During the second quarter of fiscal year 2007, we purchased a land parcel in
Sioux Falls, South Dakota for long-term development and financed it through
a note from the seller.
Included
in receivables as of January 27, 2007 was approximately $0.5 million of retainage on
long-term contracts, all of which is expected to be collected in one year.
We
have used and expect to continue to use cash reserves and bank borrowings to meet our
short-term working capital requirements. On large product orders, the time between order
acceptance and project completion may extend up to and exceed 18 months depending on the
amount of custom work and the customers delivery needs. We often receive a down
payment or progress payments on these product orders. To the extent that these payments
are not sufficient to fund the costs and other expenses associated with these orders, we
use working capital and bank borrowings to finance these cash requirements.
Our
product development activities include the enhancement of existing products and the
development of new products from existing technologies. Product design and development
expenses were $3.6 million for the quarter ended January 27, 2007 and $11.2 million for
the nine months ended January 27, 2007. We intend to continue to incur these expenditures
to develop new display products using various display technologies to offer higher
resolution and more cost effective and energy efficient displays. We also intend to
continue developing software applications for our display controllers to enable these
products to continue to meet the needs and expectations of the marketplace.
We
have a credit agreement with a bank that provides for a $45.0 million line of credit,
which includes up to $10.0 million for standby letters of credit. The interest rate on the
line of credit is equal to LIBOR plus 0.75% (5.3% at January 27, 2007) and is due on
November 15, 2008. As of January 27, 2007, approximately $19.2 million was outstanding
under the line of credit. In addition, standby letters of credit were issued and
outstanding for approximately $1.0 million as of January 27, 2007. The credit agreement is
unsecured and requires us to meet certain covenants, including a minimum interest bearing
debt to earnings before interest taxes depreciation and amortization ratio, a limit on
dividends and distributions, and a minimum adjusted fixed charge coverage ratio.
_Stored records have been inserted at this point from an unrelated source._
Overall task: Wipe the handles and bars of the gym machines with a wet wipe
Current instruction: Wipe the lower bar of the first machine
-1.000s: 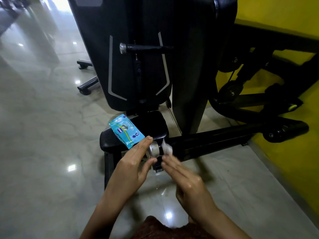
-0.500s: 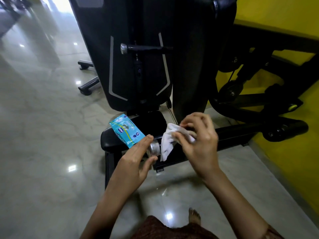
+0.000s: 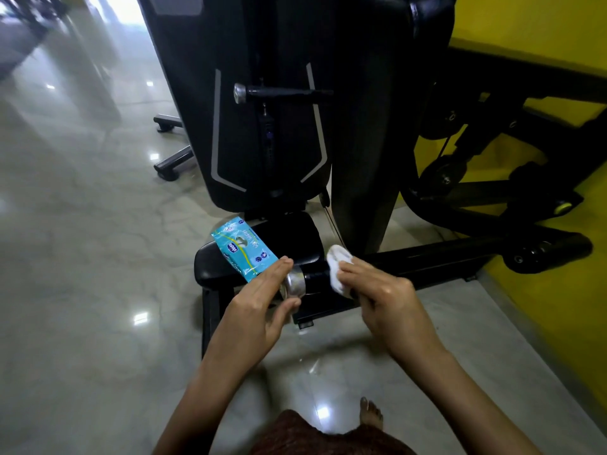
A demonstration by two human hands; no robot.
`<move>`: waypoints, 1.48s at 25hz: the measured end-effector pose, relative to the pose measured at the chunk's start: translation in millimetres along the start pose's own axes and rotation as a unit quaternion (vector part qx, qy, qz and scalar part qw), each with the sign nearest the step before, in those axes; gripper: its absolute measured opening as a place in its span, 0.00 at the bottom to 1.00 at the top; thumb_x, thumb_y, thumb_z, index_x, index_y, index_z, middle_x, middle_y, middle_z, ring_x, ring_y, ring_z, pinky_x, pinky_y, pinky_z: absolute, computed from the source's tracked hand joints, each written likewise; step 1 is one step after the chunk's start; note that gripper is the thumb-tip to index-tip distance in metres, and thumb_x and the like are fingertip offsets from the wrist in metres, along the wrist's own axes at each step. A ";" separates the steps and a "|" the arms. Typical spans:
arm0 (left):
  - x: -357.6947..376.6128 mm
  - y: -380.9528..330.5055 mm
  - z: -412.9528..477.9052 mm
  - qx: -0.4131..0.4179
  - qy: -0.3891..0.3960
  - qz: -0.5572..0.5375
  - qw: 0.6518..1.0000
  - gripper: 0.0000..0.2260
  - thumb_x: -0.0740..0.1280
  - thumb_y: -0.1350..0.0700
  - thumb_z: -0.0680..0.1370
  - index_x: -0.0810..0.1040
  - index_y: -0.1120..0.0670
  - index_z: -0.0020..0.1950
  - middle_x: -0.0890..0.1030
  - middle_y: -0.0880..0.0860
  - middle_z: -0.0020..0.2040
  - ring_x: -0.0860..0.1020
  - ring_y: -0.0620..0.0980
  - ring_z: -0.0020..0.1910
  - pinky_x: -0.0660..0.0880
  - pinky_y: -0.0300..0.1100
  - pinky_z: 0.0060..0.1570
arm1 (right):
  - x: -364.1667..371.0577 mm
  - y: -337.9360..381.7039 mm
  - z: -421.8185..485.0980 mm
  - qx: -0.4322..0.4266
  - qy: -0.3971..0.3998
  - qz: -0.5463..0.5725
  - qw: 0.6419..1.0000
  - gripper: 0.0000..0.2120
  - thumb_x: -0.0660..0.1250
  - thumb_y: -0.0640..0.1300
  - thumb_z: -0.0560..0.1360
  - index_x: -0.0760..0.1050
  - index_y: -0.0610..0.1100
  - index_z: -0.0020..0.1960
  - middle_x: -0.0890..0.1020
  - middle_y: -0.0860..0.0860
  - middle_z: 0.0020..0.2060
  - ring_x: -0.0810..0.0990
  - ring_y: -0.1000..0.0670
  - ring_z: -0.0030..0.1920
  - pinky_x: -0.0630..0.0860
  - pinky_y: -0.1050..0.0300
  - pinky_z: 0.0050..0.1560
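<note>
A turquoise wipe packet [image 3: 244, 254], white wet wipe [image 3: 338, 269], black machine [image 3: 272, 133], yellow wall [image 3: 558, 274].

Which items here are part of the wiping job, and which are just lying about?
In use: white wipe, lower handle bar, wipes pack.
Just there: black pad, yellow wall, frame feet at left.

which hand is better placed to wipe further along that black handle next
Right. The right hand holds the white wet wipe against the black handle. The left hand is occupied, holding the blue wipes pack and resting by the chrome end cap.
</note>
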State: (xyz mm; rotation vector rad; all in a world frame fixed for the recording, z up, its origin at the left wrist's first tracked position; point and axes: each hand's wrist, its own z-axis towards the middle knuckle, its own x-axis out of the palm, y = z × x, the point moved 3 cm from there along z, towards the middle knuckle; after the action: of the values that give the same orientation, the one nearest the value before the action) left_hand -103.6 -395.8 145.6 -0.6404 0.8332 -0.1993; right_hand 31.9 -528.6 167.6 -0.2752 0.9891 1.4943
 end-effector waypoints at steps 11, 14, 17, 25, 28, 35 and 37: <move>-8.5 -2.2 4.5 -0.042 0.021 -0.016 0.999 0.25 0.72 0.55 0.68 0.75 0.60 0.63 0.75 0.47 0.58 0.71 0.36 0.58 0.64 0.24 0.60 | 7.8 -9.0 -10.6 -0.159 0.071 -0.045 0.984 0.18 0.51 0.36 0.81 0.80 0.32 0.52 0.81 0.40 0.53 0.78 0.42 0.54 0.78 0.49 0.51; -10.1 -1.5 2.2 -0.082 0.023 -0.069 0.994 0.24 0.71 0.58 0.69 0.73 0.56 0.65 0.75 0.43 0.60 0.70 0.28 0.59 0.65 0.23 0.58 | 5.2 -2.0 -14.1 -0.167 0.035 -0.075 0.982 0.12 0.64 0.31 0.72 0.79 0.32 0.53 0.80 0.39 0.55 0.77 0.40 0.55 0.77 0.46 0.52; -8.8 1.7 0.2 -0.181 0.045 -0.244 0.952 0.25 0.70 0.67 0.71 0.71 0.49 0.64 0.76 0.47 0.62 0.72 0.33 0.61 0.68 0.27 0.58 | 38.9 19.5 -4.4 -0.196 0.037 -0.053 0.979 0.13 0.64 0.34 0.74 0.77 0.34 0.58 0.76 0.38 0.61 0.73 0.37 0.63 0.70 0.42 0.63; -7.8 -7.5 0.7 -0.079 -0.003 -0.086 0.993 0.23 0.70 0.54 0.70 0.72 0.50 0.64 0.75 0.49 0.63 0.69 0.33 0.64 0.65 0.29 0.63 | 4.1 -31.9 -24.6 -0.210 0.000 -0.105 0.972 0.08 0.62 0.29 0.74 0.79 0.29 0.51 0.76 0.36 0.58 0.74 0.36 0.62 0.76 0.43 0.55; -3.1 -9.5 1.0 -0.050 -0.020 -0.044 0.998 0.22 0.66 0.51 0.72 0.73 0.54 0.64 0.73 0.48 0.64 0.68 0.33 0.65 0.62 0.28 0.64 | 4.1 -24.9 -20.4 -0.193 -0.028 -0.098 0.976 0.15 0.69 0.27 0.68 0.78 0.29 0.54 0.74 0.34 0.59 0.74 0.37 0.62 0.74 0.43 0.59; 6.1 -11.4 2.2 0.011 -0.033 0.094 0.995 0.18 0.64 0.53 0.73 0.78 0.60 0.59 0.78 0.56 0.60 0.73 0.49 0.61 0.58 0.42 0.70 | 13.9 -41.6 -20.6 -0.222 0.032 -0.079 0.971 0.13 0.58 0.31 0.76 0.75 0.31 0.58 0.74 0.37 0.61 0.73 0.39 0.64 0.70 0.45 0.64; 10.7 -16.8 1.3 0.017 -0.048 0.115 0.992 0.17 0.64 0.54 0.73 0.78 0.61 0.58 0.79 0.57 0.59 0.73 0.50 0.60 0.58 0.43 0.70 | -13.3 -76.1 -32.2 -0.176 0.016 -0.105 0.979 0.13 0.60 0.29 0.73 0.75 0.30 0.56 0.75 0.35 0.59 0.73 0.39 0.63 0.71 0.47 0.63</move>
State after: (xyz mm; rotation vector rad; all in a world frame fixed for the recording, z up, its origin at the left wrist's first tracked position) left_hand -94.2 -412.9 149.7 -0.5130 0.8013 0.0260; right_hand 91.4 -570.4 126.1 -0.6382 0.6916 1.4675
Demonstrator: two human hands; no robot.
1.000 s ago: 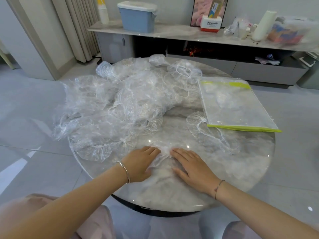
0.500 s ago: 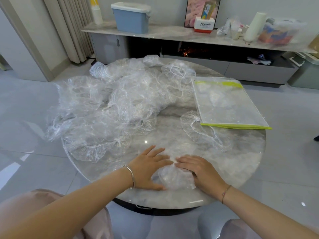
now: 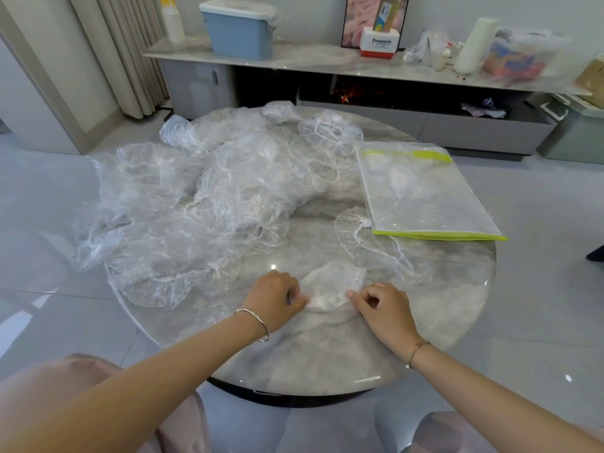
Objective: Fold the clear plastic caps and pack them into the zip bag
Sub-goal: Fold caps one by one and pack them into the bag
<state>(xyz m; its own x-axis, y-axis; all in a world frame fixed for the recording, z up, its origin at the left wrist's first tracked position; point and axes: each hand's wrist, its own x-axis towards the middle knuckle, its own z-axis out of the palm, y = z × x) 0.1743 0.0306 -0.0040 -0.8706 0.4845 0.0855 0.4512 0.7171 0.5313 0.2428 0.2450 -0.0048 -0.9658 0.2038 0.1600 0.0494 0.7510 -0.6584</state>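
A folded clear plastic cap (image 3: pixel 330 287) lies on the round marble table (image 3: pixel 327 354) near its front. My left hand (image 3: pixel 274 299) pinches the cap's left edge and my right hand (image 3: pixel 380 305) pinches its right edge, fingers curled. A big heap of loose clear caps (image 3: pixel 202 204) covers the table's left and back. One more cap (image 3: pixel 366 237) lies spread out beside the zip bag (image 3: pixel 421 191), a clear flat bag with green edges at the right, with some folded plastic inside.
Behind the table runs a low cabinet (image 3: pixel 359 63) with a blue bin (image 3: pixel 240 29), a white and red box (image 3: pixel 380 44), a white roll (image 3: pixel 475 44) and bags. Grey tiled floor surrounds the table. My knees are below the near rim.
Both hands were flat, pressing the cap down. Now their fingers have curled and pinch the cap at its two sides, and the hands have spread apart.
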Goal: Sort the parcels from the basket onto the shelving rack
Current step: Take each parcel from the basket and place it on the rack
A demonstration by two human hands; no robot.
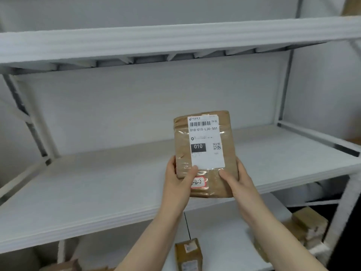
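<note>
I hold a flat brown parcel (205,151) upright in front of the white shelving rack (97,184), its white shipping label marked "010" facing me. A small red-edged sticker with handwriting sits below that label. My left hand (179,178) grips the parcel's lower left edge, thumb across the front. My right hand (236,180) grips the lower right edge, thumb on the front too. The parcel hovers above the front of the middle shelf board, not resting on it.
The upper shelf (175,40) runs overhead. On the lower shelf lie brown parcels: one small box (188,253) below my arms and a pile (306,225) at the right. More cardboard (64,266) shows at the bottom left. Rack uprights (340,222) stand right and left.
</note>
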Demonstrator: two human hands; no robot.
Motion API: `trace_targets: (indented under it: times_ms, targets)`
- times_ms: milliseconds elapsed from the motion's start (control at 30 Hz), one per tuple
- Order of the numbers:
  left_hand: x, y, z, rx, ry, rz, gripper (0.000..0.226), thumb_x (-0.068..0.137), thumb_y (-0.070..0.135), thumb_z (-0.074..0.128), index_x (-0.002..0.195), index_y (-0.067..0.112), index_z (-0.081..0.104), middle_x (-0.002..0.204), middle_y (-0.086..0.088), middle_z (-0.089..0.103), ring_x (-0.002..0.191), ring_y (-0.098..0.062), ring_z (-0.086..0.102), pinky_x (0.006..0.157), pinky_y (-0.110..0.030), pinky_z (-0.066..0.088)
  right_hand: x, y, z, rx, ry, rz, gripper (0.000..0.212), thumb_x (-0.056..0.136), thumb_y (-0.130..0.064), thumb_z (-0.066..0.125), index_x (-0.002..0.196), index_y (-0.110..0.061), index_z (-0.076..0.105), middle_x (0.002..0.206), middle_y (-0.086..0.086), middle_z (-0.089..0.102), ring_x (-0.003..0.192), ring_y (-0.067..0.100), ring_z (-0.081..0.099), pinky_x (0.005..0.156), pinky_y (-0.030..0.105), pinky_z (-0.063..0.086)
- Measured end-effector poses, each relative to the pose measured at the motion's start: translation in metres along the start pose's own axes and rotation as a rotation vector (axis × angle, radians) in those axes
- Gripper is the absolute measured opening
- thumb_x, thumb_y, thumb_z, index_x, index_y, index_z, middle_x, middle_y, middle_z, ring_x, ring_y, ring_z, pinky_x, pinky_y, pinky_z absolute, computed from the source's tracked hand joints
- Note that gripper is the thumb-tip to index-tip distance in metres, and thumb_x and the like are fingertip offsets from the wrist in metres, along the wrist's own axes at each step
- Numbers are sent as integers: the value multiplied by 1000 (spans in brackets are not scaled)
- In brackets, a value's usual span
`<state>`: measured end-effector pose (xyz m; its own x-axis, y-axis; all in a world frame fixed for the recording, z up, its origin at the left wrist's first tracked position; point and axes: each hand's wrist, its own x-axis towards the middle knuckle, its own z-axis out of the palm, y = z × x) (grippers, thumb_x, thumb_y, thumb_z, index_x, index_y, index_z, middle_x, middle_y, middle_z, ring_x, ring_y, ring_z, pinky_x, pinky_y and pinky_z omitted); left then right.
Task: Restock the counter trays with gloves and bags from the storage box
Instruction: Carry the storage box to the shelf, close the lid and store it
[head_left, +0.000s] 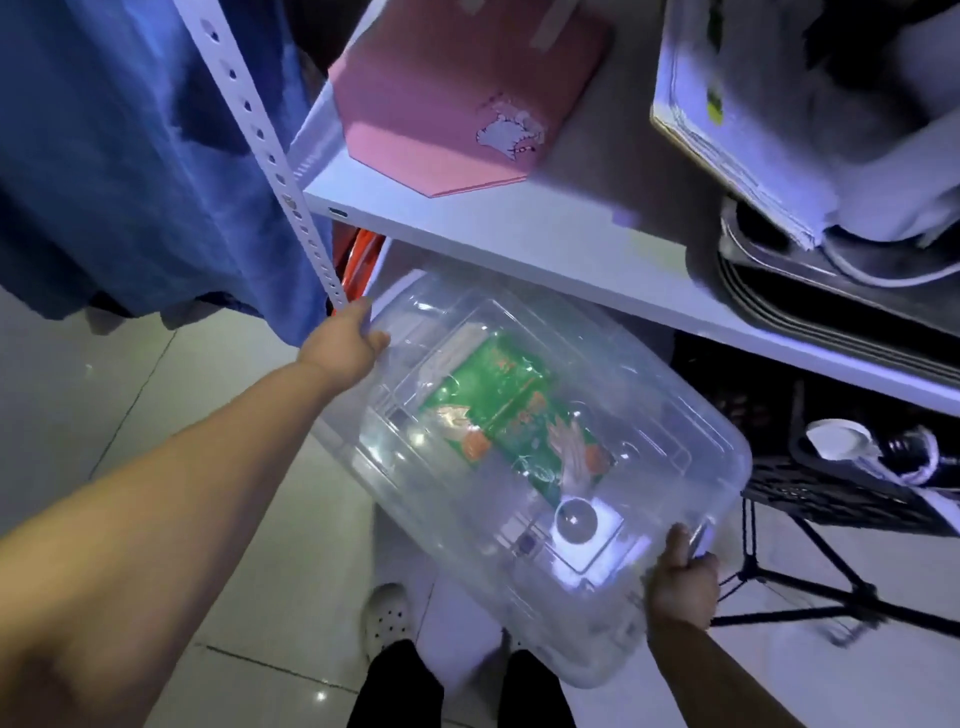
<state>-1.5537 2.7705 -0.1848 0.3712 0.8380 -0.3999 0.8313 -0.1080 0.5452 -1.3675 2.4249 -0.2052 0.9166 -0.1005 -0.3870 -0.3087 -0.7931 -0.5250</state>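
A clear plastic storage box (649, 415) with a clear lid hangs tilted in the air, just below the white shelf. Through the lid I see green printed packets (498, 415) lying inside. My left hand (345, 343) grips the box's far left end, fingers curled over its rim. My right hand (683, 577) grips the near right end, thumb on top of the lid edge. The rest of the box's contents is too blurred to make out.
The white shelf (519, 239) above carries a pink folder (457, 98), papers and metal trays (831, 291). A perforated white upright (280, 171) stands beside blue cloth (119, 156). A black crate (831, 467) and a black stand (810, 587) are at right. My feet stand on a tiled floor.
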Motion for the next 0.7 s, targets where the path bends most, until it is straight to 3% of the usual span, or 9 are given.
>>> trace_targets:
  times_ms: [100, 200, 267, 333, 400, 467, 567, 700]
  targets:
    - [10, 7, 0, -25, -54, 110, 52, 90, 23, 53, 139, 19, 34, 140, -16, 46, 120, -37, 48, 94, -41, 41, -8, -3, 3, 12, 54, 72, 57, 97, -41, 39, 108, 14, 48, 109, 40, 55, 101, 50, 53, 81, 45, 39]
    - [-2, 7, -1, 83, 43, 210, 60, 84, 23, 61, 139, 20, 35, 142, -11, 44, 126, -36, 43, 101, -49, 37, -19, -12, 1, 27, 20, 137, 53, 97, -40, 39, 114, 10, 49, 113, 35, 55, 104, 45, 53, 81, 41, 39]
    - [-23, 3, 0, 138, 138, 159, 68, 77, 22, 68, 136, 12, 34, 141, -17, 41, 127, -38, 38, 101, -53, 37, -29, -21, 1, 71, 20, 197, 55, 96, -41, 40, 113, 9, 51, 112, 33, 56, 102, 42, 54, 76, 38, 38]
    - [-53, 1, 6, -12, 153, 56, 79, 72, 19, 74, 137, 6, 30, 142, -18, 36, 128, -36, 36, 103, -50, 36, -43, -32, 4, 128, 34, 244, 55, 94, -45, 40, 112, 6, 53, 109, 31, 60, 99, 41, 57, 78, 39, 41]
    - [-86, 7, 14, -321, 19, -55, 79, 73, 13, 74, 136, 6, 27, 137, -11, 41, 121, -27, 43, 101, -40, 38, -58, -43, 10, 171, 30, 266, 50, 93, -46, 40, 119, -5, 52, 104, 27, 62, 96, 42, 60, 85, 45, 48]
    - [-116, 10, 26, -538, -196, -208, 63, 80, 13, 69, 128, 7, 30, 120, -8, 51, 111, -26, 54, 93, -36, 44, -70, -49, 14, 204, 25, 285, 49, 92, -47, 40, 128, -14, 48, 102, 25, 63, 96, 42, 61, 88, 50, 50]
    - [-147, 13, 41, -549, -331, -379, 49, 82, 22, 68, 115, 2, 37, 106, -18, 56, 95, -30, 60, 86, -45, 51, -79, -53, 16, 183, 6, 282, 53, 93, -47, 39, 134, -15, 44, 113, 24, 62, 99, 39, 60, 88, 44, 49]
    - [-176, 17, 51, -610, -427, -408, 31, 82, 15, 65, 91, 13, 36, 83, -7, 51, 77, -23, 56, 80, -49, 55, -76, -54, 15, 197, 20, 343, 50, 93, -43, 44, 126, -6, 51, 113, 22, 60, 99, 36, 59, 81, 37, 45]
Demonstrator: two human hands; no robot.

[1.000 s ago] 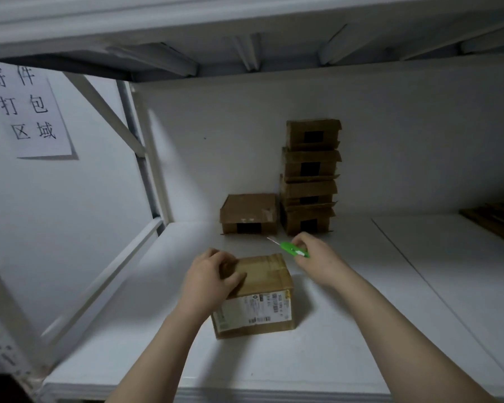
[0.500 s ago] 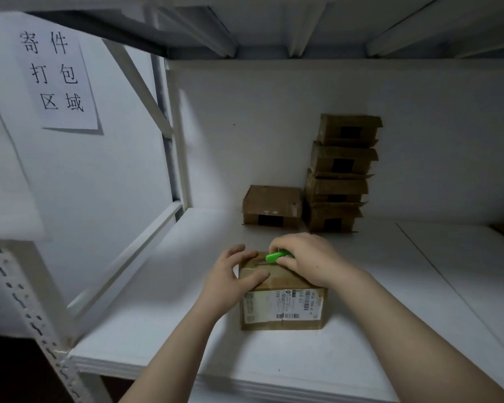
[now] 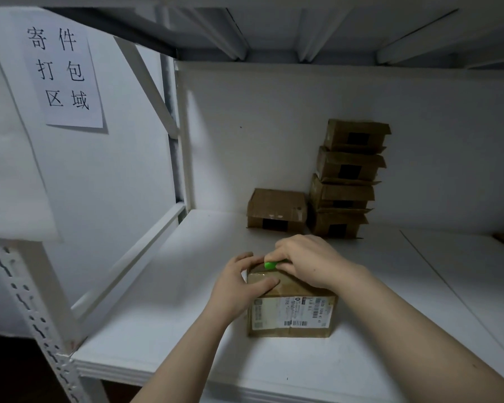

Daktronics Canada, Inc., our subsidiary, has various credit agreements that provide up to
$0.2 million in borrowings under lines of credit. The interest rate on the lines of credit
is equal to 1.0% above the prime rate of interest (6.0% at January 27, 2007). As of
January 27, 2007, no advances under the line of credit were outstanding. The lines are
secured primarily by accounts receivables, inventory and other assets of the subsidiary.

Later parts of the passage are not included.